To rent an apartment in Japan, would-be tenants visit real estate agents located in every neighborhood and browse through copies of apartments for rent. Apartments are usually rented through real estate agents rather than landlords.
Real estate agents usually have the layout of the apartment for rent and the costs to rent this apartment. Real estate offices can be recognized by listings of available apartments in their show windows. They also advertise on signs in the neighborhood and in various publications.
The rental system of many conventional real estate companies is not very foreigner friendly. Furthermore, most landlords are naturally reluctant to rent their apartments to foreigners who are not able to communicate in Japanese. Some of them will even categorically refuse their service to non-permanent residents out of fear of frictions.
If a would-be tenant is interested in a particular apartment, the agent contacts the landlord to see if the apartment is still available and whether a visit could be arranged.
Entering a rental contract with a conventional real estate company is very expensive and time consuming. Traditionally, a number of refundable and non-refundable fees have to be paid, often totaling three to ten months' rent, depending on the company and apartment:
- Reservation Fee "Tetsukekin - 手付金" - The tetsukekin is paid when you apply for an apartment, and before the actual rental contract is signed. It serves as a guarantee for you that the apartment is not given to somebody else, and for the agent that you do not change your mind. It is refunded after the actual contract is signed and is usually equivalent to about one month's rent.
- Security Deposit "Shikikin – 敷金" - The security deposit is usually equivalent to few months' rent. This is used to cover eventual future damage to the apartment. The deposit minus the cost for repairs is refunded when you move out. You probably won’t get your deposit or the remainder of it back right away. Usually in Japan the landlord has up to 60 days before they have to return your deposit.
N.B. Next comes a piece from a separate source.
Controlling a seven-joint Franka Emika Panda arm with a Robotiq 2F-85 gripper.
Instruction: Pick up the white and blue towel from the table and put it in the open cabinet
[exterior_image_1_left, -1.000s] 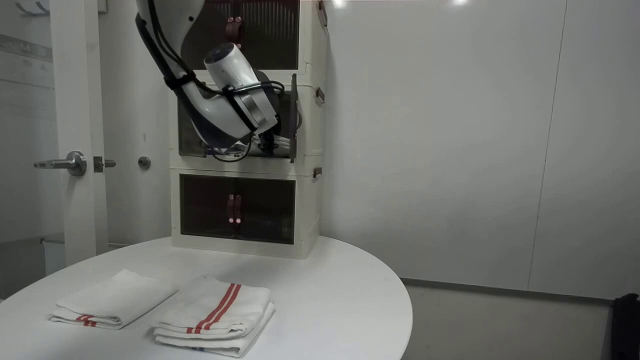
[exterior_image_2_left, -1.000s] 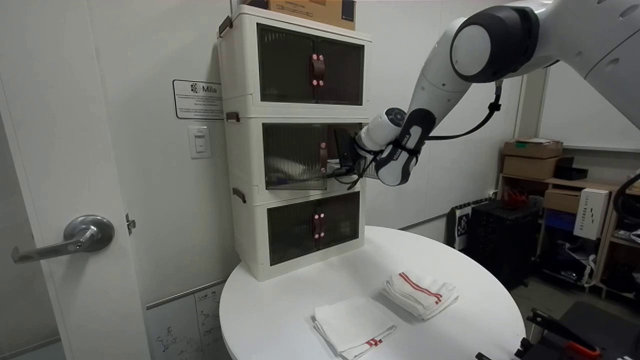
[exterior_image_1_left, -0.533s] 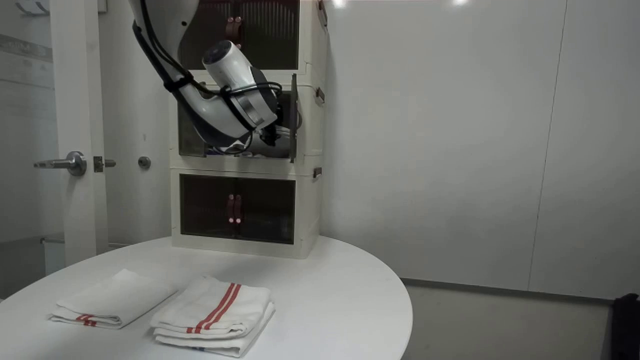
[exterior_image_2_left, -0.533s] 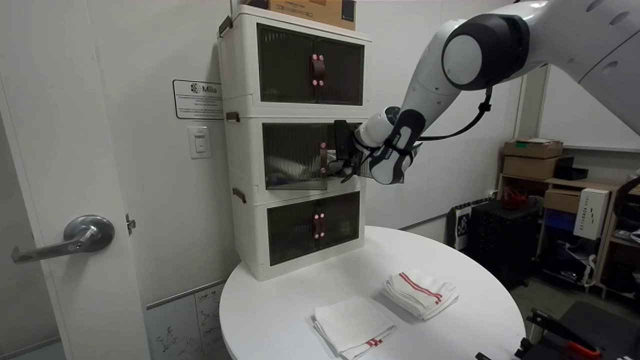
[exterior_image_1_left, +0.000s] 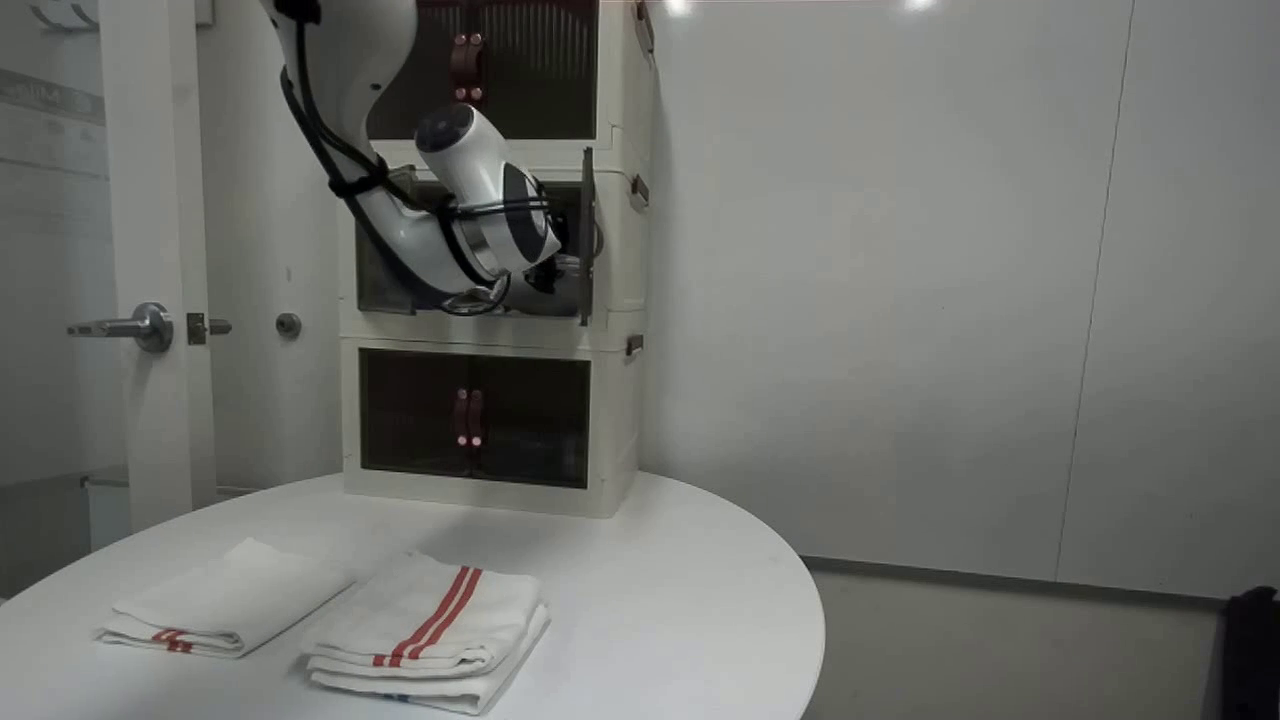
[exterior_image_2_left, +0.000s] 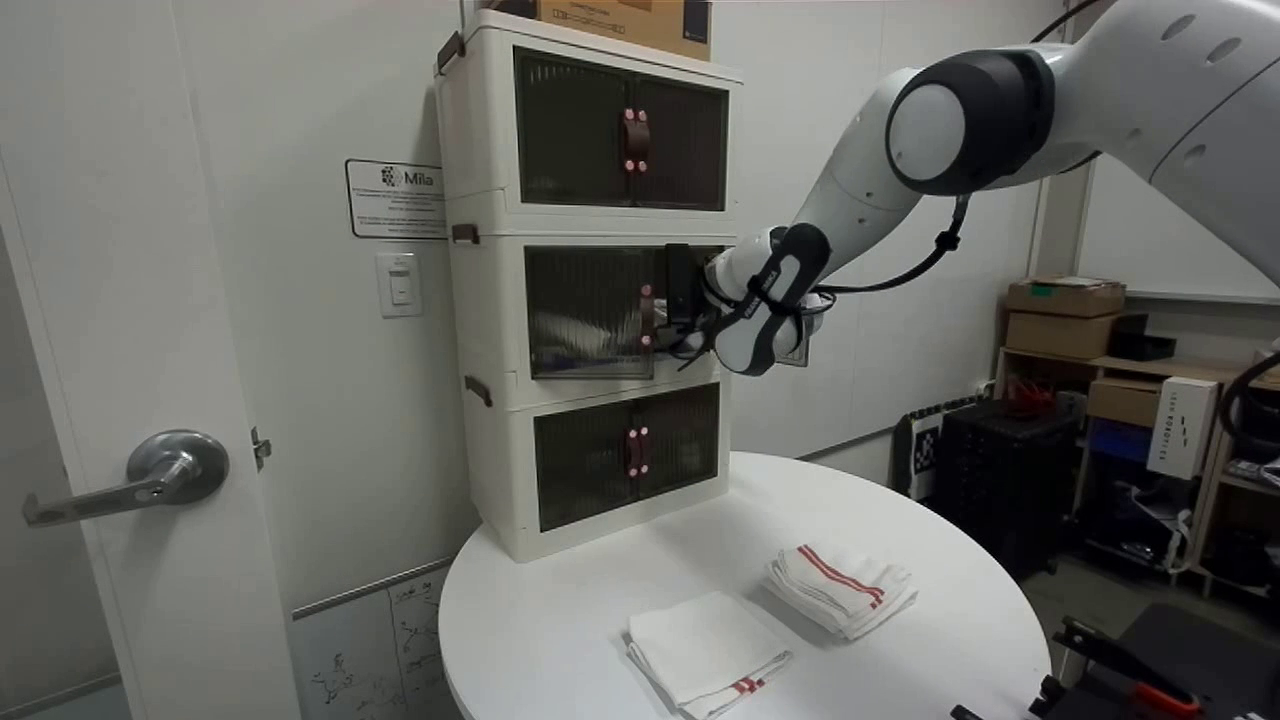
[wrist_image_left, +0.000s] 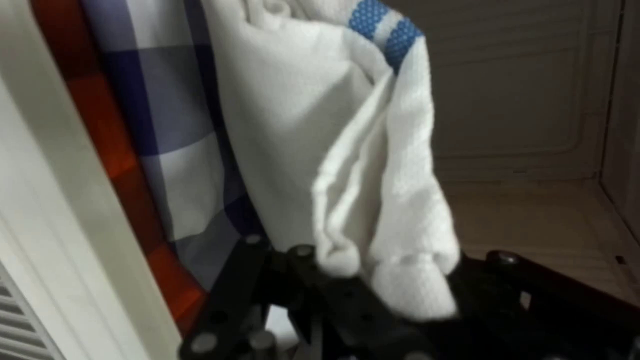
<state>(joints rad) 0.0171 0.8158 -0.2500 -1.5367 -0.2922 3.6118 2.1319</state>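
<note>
Forearm (exterior_image_2_left: 855, 195) lowered slightly since the earlier frame. Gripper (wrist_image_left: 390, 270) clamped on the near end of the white and blue towel (wrist_image_left: 320, 115), whose visible length runs forward from the grip, beside checked cloth (wrist_image_left: 172, 120), inside the cabinet (exterior_image_2_left: 488, 320); release likely follows.

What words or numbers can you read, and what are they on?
"Mila": wall sign; its smaller lines are too tiny to read.
"LEAN ROBOTICS": white box.
"FRANKA" probably, blurred: robot arm.
Unreadable: whiteboard scribbles, cardboard box print, grey strip lettering.
No readable numbers.
</note>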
- Key Money "Reikin – 礼金" - This is a non-refundable payment to the landlord in the amount of up to several months' rent. (History)
- Agency Processing Fees "Chukai Tesuryo – 仲介手数料" - This is a payment to the real estate agent for services rendered, which is usually equal to one month's rent.
Apartments are usually rented for a minimum of two years. If the renter wants to extend their stay, couple of months before the contract’s deadline, the agreement is re-negotiated. Contract Renewal Fee "Koshinryo - 更新料", is usually equivalent to one month's rent. This is another "gift" to be paid to the landlord for allowing you the privilege of renewing your contract. (History)
Japanese Apartment Layout Terms
Most rooms come with tatami floors or wooden floors, while fully carpeted rooms are rare. Some apartments come with both, tatami rooms and wooden floor rooms, while others do not contain any tatami room.
SLDK is an abbreviation frequently used in the world of Japanese real estate to describe apartments. It stands for Storage, Living, Dining and Kitchen area, and is preceded by the number of rooms. The number that comes before the acronym means the number of rooms separate from the LDK "basically the number of bedrooms". LDK makes up the heart of a Japanese apartment and will usually be an open-plan area of all of these combined. You’ll rarely find separate rooms with doors between your living/dining rooms and kitchen. Some examples are:
- 1R = 1 Room is what we would call a studio apartment. This type of apartment usually has a bedroom/kitchen combination, and a bath/toilet combination room. The average size is 16m2～20m2.
- 1K = Although the size of the apartment is almost identical to a 1R, in a 1K the bedroom and kitchen are separated.
- 1DK = A 1DK has a bedroom, and a kitchen/dining room combination. The overall size is slightly larger than a 1R or 1K.
- 1LDK = A 1LDK has a separated bedroom and living room. The common size of an apartment of this type is 40m2～60m2.
- 1SLDK = A 1SLDK is almost identical to a 1LDK room, except that it has a large walk-in size closet.
Normally, the location and age of the building and the size and position of the apartment are the main factors that determine the cost of the rent:
Location: Apartments located close to city centers are most expensive. Furthermore, the distance from the apartment to the next train station is crucial.
There are a number of things you need in order to move into an apartment in Japan. Starting with the basics you need two forms of identification, the first one being your passport and the second can be either your visa, foreigner card, or a student ID. After that you need a Japanese phone number and a Japanese bank account. If you are employed you need proof of employment and if you are a student you need your certificate of eligibility. In addition to those you also need a copy of your bank statement or pay stub. Domestic emergency contact as well as a guarantor is required.
Real Estate Companies For Foreigners
An industry of no-deposit apartments, called monthly mansion and weekly mansion "Guest Houses", has sprouted up in Tokyo as well as other major cities.
Guest Houses come in a wide verity of styles and price ranges from private apartment to dorm style housing. Many would also come with basic furnishing so you don’t have to buy furniture.
Reikin "礼金" & Koshinryo "更新料" - History
Though the purpose of these fees may have been obvious at the time, they became arbitrary once owners were allowed to set rents freely again. Yet many landlords continued to demand them simply because they could, and they still can. Japanese consumers are typically not the type to voice any discontent so this archaic tradition carries on.